*Exercise*
Your answer should hold the data exactly as given, minus any picture.

▼▼▼

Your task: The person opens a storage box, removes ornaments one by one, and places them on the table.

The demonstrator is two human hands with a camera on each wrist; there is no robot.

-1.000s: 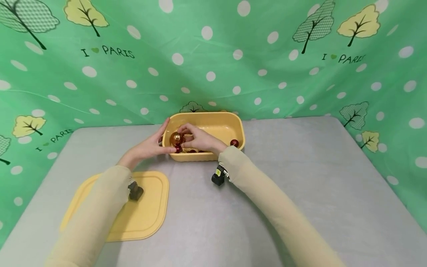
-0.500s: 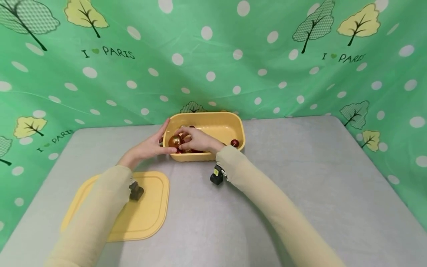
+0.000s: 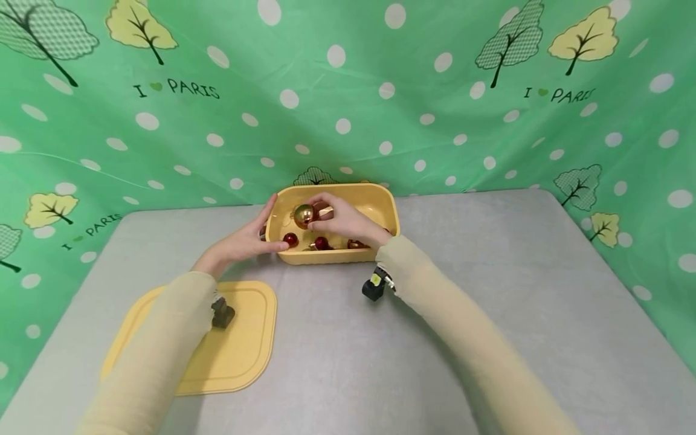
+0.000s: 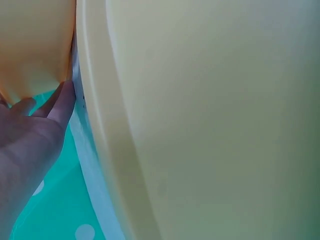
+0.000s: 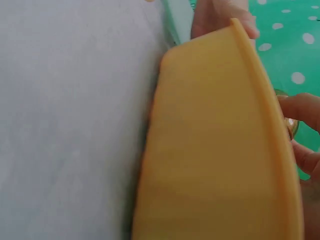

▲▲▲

*Answer for the task*
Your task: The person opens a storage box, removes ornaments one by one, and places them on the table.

The demonstrator is two human hands with a camera on each wrist; there is no robot.

-1.000s: 
-0.500s: 
+0.000s: 
+0.000s: 
+0.000s: 

There is no more to this exercise.